Shah Pankaj, Vella Adrian, Basu Ananda, Basu Rita, Adkins Aron, Schwenk W Frederick, Johnson C Michael, Nair K Sreekumaran, Jensen Michael D, Rizza Robert A
Endocrine Research Unit, Mayo Clinic, Rochester, Minnesota 55905, USA.
Diabetes. 2003 Jan;52(1):38-42. doi: 10.2337/diabetes.52.1.38.

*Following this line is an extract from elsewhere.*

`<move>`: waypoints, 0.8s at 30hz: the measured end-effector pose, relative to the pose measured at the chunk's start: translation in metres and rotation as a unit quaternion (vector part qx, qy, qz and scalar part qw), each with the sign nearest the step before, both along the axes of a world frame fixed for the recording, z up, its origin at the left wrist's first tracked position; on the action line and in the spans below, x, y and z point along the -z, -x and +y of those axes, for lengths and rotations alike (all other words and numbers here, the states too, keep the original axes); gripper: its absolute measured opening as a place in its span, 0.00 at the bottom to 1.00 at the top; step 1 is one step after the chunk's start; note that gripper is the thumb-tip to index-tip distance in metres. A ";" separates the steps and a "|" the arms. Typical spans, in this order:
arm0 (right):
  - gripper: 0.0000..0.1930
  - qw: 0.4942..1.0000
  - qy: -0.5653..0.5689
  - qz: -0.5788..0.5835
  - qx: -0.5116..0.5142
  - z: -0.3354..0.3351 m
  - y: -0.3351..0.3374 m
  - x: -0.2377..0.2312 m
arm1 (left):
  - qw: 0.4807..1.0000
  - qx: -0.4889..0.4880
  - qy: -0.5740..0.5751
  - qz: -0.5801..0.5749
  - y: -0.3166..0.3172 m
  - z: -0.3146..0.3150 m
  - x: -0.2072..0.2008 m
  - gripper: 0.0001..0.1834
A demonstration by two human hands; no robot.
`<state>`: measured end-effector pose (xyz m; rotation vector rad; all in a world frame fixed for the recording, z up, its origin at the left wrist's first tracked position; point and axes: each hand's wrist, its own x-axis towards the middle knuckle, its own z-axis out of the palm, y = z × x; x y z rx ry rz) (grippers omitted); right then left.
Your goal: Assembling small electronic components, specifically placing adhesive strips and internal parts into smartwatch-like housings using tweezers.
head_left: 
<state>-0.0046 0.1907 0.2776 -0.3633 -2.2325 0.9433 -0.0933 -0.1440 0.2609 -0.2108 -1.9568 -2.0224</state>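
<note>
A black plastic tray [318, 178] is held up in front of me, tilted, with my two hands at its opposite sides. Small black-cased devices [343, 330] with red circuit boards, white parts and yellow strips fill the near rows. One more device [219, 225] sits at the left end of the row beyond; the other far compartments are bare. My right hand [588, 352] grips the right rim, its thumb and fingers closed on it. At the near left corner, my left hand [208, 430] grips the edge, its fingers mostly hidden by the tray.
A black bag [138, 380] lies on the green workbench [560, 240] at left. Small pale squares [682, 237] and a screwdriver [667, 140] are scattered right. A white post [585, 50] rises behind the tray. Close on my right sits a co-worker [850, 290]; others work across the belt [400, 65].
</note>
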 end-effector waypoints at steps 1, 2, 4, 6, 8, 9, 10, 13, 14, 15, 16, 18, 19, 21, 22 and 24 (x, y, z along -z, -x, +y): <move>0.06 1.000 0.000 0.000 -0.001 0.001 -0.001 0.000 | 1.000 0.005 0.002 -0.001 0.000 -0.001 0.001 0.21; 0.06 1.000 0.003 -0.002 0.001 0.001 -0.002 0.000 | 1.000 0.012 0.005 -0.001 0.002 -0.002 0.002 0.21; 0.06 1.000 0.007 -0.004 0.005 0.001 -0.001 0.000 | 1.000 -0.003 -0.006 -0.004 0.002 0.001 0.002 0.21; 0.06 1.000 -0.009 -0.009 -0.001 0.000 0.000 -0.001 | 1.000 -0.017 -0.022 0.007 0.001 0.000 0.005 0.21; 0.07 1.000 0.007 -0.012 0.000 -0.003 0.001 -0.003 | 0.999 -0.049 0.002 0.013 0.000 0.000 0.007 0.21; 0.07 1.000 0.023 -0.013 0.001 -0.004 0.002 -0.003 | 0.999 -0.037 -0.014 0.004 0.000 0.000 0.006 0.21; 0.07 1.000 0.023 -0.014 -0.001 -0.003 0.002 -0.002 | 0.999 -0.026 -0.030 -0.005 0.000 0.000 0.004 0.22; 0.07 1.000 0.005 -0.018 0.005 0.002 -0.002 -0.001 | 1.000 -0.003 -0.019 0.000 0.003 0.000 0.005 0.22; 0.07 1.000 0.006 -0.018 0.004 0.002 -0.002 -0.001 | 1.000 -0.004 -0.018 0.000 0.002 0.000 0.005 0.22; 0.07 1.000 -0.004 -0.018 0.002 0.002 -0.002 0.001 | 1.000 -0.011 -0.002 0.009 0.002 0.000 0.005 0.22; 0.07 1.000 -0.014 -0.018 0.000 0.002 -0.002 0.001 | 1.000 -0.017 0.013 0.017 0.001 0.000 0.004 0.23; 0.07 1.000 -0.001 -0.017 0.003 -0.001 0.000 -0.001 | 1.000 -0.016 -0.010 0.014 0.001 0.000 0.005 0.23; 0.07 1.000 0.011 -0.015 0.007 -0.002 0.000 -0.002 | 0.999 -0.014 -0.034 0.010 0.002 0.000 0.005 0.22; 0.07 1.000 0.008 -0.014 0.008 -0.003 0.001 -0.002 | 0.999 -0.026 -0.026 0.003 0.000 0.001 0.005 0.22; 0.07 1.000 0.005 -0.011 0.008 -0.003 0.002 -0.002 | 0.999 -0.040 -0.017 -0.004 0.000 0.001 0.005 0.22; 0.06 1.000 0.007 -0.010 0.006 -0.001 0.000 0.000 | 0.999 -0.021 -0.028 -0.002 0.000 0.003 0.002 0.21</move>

The present study sought to determine whether elevated plasma free fatty acids (FFAs) alter the splanchnic and muscle glucose metabolism in women. To do so, FFAs were increased in seven women by an 8-h Intralipid/heparin (IL/hep) infusion, and the results were compared with those observed in nine women who were infused with glycerol alone. Glucose was clamped at approximately 8.3 mmol/l and insulin was increased to approximately 300 pmol/l to stimulate both muscle and hepatic glucose uptake. Insulin secretion was inhibited with somatostatin. Leg and splanchnic glucose metabolism were assessed using a combined catheter and tracer dilution approach. The glucose infusion rates required to maintain target plasma glucose concentrations were lower (P < 0.01) during IL/hep than glycerol infusion (30.8 +/- 2.6 vs. 65.0 +/- 7.9 micro mol. kg(-1). min(-1)). Whole-body glucose disappearance (37.0 +/- 2.2 vs. 70.9 +/- 8.7 micro mol. kg(-1). min(-1); P < 0.001) and leg glucose uptake (24.3 +/- 4.2 vs. 59.6 +/- 10.0 micro mol. kg fat-free mass of the leg(-1). min(-1); P < 0.02) were also lower, whereas splanchnic glucose production (8.2 +/- 0.8 vs. 4.3 +/- 0.7 micro mol. kg(-1). min(-1); P < 0.01) was higher during IL/hep than glycerol infusion. We conclude that in the presence of combined hyperinsulinemia and hyperglycemia, elevated FFAs impair glucose metabolism in women by inhibiting whole- body glucose disposal, muscle glucose uptake, and suppression of splanchnic glucose production.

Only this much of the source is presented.